What Jira operations cause synchronous activity in RMISynchronousCacheReplicator?

We suffered a brief network partition in our JIRA Datacenter setup. Among other exceptions, we noticed the usage of RMISynchronousCacheReplicator in some stacktraces in http threads. When do user facing threads cause synchronous activity? Can this be configured to be asynchronous?
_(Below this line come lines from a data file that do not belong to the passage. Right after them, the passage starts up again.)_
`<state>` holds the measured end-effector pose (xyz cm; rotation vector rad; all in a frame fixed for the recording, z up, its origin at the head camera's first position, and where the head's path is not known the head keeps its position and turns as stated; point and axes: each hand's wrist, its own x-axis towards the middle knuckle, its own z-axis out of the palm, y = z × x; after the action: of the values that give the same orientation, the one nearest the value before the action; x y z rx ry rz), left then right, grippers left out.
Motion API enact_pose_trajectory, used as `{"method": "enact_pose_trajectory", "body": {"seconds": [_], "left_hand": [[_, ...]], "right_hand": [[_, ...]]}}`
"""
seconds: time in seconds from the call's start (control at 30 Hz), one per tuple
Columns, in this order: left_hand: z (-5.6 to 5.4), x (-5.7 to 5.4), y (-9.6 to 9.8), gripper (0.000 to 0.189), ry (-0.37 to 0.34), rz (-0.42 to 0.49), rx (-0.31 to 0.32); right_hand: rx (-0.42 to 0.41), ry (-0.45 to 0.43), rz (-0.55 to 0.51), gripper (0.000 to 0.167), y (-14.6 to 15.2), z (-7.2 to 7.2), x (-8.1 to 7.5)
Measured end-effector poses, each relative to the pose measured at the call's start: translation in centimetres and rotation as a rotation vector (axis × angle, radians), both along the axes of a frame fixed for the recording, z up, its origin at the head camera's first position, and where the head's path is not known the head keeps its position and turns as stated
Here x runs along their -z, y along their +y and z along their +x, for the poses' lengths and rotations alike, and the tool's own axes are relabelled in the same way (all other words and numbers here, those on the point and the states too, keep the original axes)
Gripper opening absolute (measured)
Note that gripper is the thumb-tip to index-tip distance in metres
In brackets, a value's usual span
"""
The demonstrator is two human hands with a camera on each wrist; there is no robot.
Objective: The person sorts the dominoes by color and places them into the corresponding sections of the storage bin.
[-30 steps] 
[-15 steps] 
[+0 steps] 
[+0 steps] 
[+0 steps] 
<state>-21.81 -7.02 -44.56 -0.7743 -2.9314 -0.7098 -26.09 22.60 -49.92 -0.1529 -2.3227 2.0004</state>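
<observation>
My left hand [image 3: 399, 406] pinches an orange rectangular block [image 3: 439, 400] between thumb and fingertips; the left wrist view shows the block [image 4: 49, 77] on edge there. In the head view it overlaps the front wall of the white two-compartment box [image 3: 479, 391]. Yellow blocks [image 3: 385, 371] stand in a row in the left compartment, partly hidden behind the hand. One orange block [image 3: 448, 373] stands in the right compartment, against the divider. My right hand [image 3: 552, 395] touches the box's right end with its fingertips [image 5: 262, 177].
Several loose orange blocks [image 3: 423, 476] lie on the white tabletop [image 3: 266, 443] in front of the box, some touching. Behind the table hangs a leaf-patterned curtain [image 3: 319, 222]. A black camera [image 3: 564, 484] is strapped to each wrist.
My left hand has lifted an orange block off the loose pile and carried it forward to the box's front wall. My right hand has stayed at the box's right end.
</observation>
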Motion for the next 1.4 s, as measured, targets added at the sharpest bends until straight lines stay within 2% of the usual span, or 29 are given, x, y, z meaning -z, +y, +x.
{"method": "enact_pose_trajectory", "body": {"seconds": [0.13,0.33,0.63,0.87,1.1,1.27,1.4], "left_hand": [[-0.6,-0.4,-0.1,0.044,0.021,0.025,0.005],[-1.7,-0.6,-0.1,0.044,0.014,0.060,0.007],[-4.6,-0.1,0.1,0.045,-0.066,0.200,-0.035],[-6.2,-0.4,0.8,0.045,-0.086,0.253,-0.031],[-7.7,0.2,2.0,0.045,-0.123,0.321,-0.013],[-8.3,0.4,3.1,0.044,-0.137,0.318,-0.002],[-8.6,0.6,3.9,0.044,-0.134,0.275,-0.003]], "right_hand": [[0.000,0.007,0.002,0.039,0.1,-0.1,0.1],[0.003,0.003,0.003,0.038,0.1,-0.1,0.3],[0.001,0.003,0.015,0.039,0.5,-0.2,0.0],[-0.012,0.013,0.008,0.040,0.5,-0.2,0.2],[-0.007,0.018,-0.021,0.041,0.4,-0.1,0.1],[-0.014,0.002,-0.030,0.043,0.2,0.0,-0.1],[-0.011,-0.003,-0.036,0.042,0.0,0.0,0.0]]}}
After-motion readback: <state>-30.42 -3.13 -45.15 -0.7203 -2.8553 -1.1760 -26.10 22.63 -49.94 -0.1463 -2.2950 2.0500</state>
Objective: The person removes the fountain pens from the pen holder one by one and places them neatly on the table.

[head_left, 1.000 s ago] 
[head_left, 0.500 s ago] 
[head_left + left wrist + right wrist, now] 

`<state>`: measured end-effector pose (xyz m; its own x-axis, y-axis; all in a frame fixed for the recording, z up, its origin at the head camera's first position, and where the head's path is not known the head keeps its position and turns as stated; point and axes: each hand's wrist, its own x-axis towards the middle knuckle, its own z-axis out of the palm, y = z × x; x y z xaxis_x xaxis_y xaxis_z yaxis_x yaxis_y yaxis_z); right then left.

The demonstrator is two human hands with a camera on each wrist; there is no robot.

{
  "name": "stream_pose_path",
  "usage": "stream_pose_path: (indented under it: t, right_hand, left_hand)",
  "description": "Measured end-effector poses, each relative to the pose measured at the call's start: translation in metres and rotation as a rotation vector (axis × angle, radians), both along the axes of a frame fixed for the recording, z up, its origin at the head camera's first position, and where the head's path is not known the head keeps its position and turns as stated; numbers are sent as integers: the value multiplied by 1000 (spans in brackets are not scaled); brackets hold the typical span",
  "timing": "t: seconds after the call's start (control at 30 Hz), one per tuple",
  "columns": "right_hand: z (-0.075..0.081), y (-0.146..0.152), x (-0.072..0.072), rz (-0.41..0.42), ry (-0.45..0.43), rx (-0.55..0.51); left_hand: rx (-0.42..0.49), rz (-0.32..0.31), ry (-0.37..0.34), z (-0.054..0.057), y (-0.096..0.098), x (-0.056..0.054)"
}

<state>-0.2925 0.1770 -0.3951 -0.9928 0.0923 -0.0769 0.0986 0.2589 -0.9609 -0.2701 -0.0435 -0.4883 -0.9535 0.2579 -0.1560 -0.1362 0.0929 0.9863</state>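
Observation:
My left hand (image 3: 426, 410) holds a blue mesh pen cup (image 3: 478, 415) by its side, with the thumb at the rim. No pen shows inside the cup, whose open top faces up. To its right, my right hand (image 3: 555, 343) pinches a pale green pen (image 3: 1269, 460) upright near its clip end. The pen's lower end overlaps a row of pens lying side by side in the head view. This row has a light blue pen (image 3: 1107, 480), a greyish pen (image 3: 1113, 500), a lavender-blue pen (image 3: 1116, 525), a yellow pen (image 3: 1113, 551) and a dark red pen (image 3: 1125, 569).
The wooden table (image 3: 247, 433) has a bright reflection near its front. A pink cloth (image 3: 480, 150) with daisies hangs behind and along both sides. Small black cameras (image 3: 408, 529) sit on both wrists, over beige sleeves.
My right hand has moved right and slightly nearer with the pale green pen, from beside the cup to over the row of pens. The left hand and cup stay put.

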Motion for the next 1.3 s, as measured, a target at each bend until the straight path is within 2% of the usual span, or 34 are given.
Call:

Stacktrace from our incident:

java.net.ConnectException: Connection timed out
        at sun.rmi.transport.tcp.TCPEndpoint.newSocket(TCPEndpoint.java:619)
        at sun.rmi.transport.tcp.TCPChannel.createConnection(TCPChannel.java:216)
        at sun.rmi.transport.tcp.TCPChannel.newConnection(TCPChannel.java:202)
        at sun.rmi.server.UnicastRef.invoke(UnicastRef.java:130)
        at net.sf.ehcache.distribution.RMICachePeer_Stub.remove(Unknown Source)
        at net.sf.ehcache.distribution.RMISynchronousCacheReplicator.replicateRemovalNotification(RMISynchronousCacheReplicator.java:243)
        at net.sf.ehcache.distribution.RMISynchronousCacheReplicator.notifyElementRemoved(RMISynchronousCacheReplicator.java:229)
        at net.sf.ehcache.event.RegisteredEventListeners.internalNotifyElementRemoved(RegisteredEventListeners.java:144)
        at net.sf.ehcache.event.RegisteredEventListeners.notifyElementRemoved(RegisteredEventListeners.java:124)
        at net.sf.ehcache.Cache.notifyRemoveInternalListeners(Cache.java:2322)
        at net.sf.ehcache.Cache.removeInternal(Cache.java:2305)
        at net.sf.ehcache.Cache.remove(Cache.java:2207)
        at net.sf.ehcache.Cache.remove(Cache.java:2125)
        at net.sf.ehcache.constructs.EhcacheDecoratorAdapter.remove(EhcacheDecoratorAdapter.java:154)
        at com.atlassian.cache.ehcache.LoadingCache.remove(LoadingCache.java:208)
        at com.atlassian.cache.ehcache.DelegatingCache.remove(DelegatingCache.java:135)
        at com.atlassian.jira.avatar.CachingTaggingAvatarStore.getByIdTagged(CachingTaggingAvatarStore.java:104)
        at com.atlassian.jira.avatar.AvatarManagerImpl.getByIdTagged(AvatarManagerImpl.java:117)
        at com.atlassian.jira.avatar.AvatarManagerImpl.lambda$transformToJIRAAvatar$480(AvatarManagerImpl.java:421)
        at com.atlassian.fugue.Option$Some.fold(Option.java:421)
        at com.atlassian.fugue.Option.flatMap(Option.java:287)
        at com.atlassian.jira.avatar.AvatarManagerImpl.transformToJIRAAvatar(AvatarManagerImpl.java:421)
        at com.atlassian.jira.avatar.AvatarManagerImpl.processAvatarData(AvatarManagerImpl.java:376)
        at com.atlassian.jira.avatar.AvatarManagerImpl.readAvatarData(AvatarManagerImpl.java:488)
        at com.atlassian.jira.web.servlet.AvatarToStream.sendAvatar(AvatarToStream.java:29)
        at com.atlassian.jira.web.servlet.AbstractAvatarServlet.defaultDoGet(AbstractAvatarServlet.java:82)
        at com.atlassian.jira.web.servlet.ViewUserAvatarServlet.defaultDoGet(ViewUserAvatarServlet.java:39)
        at com.atlassian.jira.web.servlet.AbstractAvatarServlet.doGet(AbstractAvatarServlet.java:39)
        at javax.servlet.http.HttpServlet.service(HttpServlet.java:622)
        at javax.servlet.http.HttpServlet.service(HttpServlet.java:729)

1 answer

1 accepted

0 vote
Chris Fuller Atlassian Team Oct 24, 2016

When do user facing threads cause synchronous activity?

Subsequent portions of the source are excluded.